**WHAT YOU SHOULD DO**: Word for word, repeat all of the entries.

########

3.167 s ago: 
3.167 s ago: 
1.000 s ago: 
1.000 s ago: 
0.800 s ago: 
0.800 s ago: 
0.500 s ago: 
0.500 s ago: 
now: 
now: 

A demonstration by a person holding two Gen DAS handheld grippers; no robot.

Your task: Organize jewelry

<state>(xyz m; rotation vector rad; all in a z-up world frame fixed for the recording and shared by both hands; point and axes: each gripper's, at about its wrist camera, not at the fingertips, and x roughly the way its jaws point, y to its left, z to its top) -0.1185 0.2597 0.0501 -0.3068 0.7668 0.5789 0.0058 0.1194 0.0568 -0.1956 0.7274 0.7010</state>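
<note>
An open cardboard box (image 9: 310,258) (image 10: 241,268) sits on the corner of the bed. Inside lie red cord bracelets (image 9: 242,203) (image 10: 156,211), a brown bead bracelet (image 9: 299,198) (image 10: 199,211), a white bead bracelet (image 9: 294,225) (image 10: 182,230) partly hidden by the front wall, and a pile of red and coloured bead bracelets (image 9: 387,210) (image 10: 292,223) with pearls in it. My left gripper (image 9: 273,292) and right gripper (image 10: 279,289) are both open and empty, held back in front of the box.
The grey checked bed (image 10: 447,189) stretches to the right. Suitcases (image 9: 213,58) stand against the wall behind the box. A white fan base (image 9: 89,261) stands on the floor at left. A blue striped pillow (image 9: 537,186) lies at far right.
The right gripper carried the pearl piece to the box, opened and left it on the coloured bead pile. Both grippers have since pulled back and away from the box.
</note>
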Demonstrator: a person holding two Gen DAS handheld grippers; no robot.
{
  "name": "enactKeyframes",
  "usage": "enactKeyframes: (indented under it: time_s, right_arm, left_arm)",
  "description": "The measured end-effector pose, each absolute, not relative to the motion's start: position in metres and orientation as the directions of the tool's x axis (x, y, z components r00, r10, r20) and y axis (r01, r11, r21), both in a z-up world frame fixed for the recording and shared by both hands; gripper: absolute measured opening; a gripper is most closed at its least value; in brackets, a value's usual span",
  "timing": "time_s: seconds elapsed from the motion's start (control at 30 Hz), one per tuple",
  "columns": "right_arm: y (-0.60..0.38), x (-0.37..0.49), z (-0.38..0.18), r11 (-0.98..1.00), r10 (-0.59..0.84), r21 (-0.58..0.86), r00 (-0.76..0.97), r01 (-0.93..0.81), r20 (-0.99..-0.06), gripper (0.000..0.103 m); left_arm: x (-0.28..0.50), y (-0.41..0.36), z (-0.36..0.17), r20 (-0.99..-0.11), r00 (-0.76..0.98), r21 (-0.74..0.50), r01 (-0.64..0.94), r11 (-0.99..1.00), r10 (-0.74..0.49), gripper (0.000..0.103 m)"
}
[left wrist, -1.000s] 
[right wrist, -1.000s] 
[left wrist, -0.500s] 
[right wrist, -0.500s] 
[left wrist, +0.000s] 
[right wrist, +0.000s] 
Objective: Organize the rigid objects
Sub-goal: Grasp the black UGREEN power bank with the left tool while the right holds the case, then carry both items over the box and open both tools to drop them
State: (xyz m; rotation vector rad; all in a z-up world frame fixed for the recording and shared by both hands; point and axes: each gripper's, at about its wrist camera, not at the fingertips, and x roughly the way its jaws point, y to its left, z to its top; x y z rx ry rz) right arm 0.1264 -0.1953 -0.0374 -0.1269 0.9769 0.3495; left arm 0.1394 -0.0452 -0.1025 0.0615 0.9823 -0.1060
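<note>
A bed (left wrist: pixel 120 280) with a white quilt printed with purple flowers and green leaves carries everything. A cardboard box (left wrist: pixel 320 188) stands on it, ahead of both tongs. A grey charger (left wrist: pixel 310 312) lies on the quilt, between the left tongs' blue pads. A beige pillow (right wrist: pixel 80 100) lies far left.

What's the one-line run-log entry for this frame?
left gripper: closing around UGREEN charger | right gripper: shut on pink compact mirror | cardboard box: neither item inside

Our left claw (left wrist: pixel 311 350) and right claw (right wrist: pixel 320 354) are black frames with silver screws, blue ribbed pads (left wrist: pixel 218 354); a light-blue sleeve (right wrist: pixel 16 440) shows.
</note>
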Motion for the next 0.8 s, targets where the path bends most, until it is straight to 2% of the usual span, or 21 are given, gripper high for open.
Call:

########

**ANSWER TO THIS TASK**:
3.167 s ago: 
3.167 s ago: 
1.000 s ago: 
1.000 s ago: 
0.800 s ago: 
0.800 s ago: 
0.500 s ago: 
0.500 s ago: 
now: 
now: 

A demonstration by a person holding two Gen DAS handheld grippers; no robot.

Your task: Organize jewelry

<state>(xyz m; rotation vector rad; all in a z-up world frame fixed for the recording and shared by both hands; point and axes: each gripper's, at about its wrist camera, not at the fingertips, and x roughly the way its jaws point, y to its left, z to its top) -0.1185 0.2597 0.0501 -0.3068 0.7668 0.5789 0.0058 0.1194 0.0568 -0.1956 0.7274 0.7010</state>
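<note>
An open cardboard box (image 9: 310,258) (image 10: 241,268) sits on the corner of the bed. Inside lie red cord bracelets (image 9: 242,203) (image 10: 156,211), a brown bead bracelet (image 9: 299,198) (image 10: 199,211), a white bead bracelet (image 9: 294,225) (image 10: 182,230) partly hidden by the front wall, and a pile of red and coloured bead bracelets (image 9: 387,210) (image 10: 292,223) with pearls in it. My left gripper (image 9: 273,292) and right gripper (image 10: 279,289) are both open and empty, held back in front of the box.
The grey checked bed (image 10: 447,189) stretches to the right. Suitcases (image 9: 213,58) stand against the wall behind the box. A white fan base (image 9: 89,261) stands on the floor at left. A blue striped pillow (image 9: 537,186) lies at far right.
The right gripper carried the pearl piece to the box, opened and left it on the coloured bead pile. Both grippers have since pulled back and away from the box.
</note>
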Demonstrator: a person holding two Gen DAS handheld grippers; no robot.
{
  "name": "enactKeyframes",
  "usage": "enactKeyframes: (indented under it: time_s, right_arm, left_arm)",
  "description": "The measured end-effector pose, each absolute, not relative to the motion's start: position in metres and orientation as the directions of the tool's x axis (x, y, z components r00, r10, r20) and y axis (r01, r11, r21), both in a z-up world frame fixed for the recording and shared by both hands; gripper: absolute measured opening; a gripper is most closed at its least value; in brackets, a value's usual span",
  "timing": "time_s: seconds elapsed from the motion's start (control at 30 Hz), one per tuple",
  "columns": "right_arm: y (-0.60..0.38), x (-0.37..0.49), z (-0.38..0.18), r11 (-0.98..1.00), r10 (-0.59..0.84), r21 (-0.58..0.86), r00 (-0.76..0.97), r01 (-0.93..0.81), r20 (-0.99..-0.06), gripper (0.000..0.103 m); left_arm: x (-0.28..0.50), y (-0.41..0.36), z (-0.36..0.17), r20 (-0.99..-0.11), r00 (-0.76..0.98), r21 (-0.74..0.50), r01 (-0.64..0.94), r11 (-0.99..1.00), r10 (-0.74..0.49), gripper (0.000..0.103 m)"
}
[left wrist, -1.000s] 
[right wrist, -1.000s] 
[left wrist, -0.500s] 
[right wrist, -0.500s] 
[left wrist, +0.000s] 
[right wrist, +0.000s] 
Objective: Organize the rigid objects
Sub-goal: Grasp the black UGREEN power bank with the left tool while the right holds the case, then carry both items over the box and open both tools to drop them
State: (xyz m; rotation vector rad; all in a z-up world frame fixed for the recording and shared by both hands; point and axes: each gripper's, at about its wrist camera, not at the fingertips, and x roughly the way its jaws point, y to its left, z to its top; x y z rx ry rz) right arm 0.1264 -0.1953 -0.0374 -0.1269 0.9769 0.3495; left arm 0.1394 -0.0452 -0.1025 0.0615 0.9823 -0.1060
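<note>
A bed (left wrist: pixel 120 280) with a white quilt printed with purple flowers and green leaves carries everything. A cardboard box (left wrist: pixel 320 188) stands on it, ahead of both tongs. A grey charger (left wrist: pixel 310 312) lies on the quilt, between the left tongs' blue pads. A beige pillow (right wrist: pixel 80 100) lies far left.

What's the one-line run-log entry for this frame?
left gripper: closing around UGREEN charger | right gripper: shut on pink compact mirror | cardboard box: neither item inside

Our left claw (left wrist: pixel 311 350) and right claw (right wrist: pixel 320 354) are black frames with silver screws, blue ribbed pads (left wrist: pixel 218 354); a light-blue sleeve (right wrist: pixel 16 440) shows.
</note>
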Motion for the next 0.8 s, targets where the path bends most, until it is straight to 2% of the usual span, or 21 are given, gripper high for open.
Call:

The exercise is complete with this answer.